▸ **Action item**
Write each line again exactly as it is, from the opening line of the records below through the one containing "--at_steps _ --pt", and add nothing.

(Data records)
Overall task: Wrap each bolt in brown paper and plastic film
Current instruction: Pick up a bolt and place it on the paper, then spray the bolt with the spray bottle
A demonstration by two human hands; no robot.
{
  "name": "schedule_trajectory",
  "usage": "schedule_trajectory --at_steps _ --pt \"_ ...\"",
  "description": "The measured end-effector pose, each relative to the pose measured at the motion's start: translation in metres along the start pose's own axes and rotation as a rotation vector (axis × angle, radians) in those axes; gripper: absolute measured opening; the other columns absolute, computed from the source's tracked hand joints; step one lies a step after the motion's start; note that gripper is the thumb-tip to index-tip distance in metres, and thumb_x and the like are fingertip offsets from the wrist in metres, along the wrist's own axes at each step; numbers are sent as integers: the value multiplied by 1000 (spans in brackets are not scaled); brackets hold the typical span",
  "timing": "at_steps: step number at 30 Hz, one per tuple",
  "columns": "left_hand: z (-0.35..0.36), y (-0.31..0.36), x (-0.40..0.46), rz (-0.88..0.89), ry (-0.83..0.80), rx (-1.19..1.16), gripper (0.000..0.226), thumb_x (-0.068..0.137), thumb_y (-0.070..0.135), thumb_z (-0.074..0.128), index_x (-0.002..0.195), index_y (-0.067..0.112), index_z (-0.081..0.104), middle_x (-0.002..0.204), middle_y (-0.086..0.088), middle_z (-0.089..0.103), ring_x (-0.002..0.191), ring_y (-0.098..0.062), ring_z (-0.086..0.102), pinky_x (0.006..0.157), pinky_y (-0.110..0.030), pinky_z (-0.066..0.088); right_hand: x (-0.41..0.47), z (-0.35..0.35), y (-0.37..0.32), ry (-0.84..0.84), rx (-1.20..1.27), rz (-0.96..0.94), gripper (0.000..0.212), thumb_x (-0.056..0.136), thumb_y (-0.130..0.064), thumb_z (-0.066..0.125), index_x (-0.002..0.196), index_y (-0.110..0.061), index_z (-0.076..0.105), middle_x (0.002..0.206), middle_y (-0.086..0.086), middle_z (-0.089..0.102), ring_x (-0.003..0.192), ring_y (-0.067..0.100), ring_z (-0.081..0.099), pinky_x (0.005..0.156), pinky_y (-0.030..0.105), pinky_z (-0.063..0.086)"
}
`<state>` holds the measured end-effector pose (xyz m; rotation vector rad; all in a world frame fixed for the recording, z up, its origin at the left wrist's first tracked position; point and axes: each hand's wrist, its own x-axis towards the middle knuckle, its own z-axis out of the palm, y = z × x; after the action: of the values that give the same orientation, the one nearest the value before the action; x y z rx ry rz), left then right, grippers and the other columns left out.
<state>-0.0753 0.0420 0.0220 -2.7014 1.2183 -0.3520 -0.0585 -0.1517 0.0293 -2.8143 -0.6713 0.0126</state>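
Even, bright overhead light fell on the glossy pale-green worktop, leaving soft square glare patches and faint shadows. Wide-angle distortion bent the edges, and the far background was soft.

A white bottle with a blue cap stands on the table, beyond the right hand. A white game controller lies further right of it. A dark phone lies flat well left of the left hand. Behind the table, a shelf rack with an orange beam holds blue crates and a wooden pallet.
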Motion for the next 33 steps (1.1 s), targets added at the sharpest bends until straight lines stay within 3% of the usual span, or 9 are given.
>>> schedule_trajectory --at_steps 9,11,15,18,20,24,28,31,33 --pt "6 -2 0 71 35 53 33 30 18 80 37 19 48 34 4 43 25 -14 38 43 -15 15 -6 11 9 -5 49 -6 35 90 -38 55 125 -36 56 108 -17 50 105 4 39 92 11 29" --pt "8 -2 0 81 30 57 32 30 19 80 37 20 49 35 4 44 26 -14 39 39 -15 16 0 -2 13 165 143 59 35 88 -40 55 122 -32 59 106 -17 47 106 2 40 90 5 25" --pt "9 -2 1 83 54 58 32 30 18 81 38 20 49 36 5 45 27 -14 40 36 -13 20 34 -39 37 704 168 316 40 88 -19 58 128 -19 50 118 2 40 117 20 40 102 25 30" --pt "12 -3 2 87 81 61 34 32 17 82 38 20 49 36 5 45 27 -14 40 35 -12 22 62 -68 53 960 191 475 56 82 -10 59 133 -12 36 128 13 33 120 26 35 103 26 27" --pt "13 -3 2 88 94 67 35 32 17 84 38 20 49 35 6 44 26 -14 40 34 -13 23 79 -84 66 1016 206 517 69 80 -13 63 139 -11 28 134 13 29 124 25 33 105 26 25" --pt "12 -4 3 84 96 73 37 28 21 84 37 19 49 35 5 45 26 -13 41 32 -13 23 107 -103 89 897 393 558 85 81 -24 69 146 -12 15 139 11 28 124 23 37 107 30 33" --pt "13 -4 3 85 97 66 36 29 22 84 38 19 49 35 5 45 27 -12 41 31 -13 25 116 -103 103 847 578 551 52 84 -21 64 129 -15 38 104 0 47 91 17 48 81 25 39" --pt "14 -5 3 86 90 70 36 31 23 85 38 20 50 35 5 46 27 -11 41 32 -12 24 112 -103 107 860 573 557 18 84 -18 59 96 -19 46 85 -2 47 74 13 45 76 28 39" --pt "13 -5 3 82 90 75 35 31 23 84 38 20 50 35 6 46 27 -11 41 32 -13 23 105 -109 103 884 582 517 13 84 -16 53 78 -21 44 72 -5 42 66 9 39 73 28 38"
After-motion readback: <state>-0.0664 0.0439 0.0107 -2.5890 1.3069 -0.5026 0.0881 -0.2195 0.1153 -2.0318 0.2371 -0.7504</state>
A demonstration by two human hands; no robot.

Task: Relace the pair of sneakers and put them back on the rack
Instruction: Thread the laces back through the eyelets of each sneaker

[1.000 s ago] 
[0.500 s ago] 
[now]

▸ **Expected output**
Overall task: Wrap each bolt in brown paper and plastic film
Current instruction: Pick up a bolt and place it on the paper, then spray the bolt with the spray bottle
A demonstration by two human hands; no robot.
{
  "name": "schedule_trajectory",
  "usage": "schedule_trajectory --at_steps _ --pt \"_ ...\"",

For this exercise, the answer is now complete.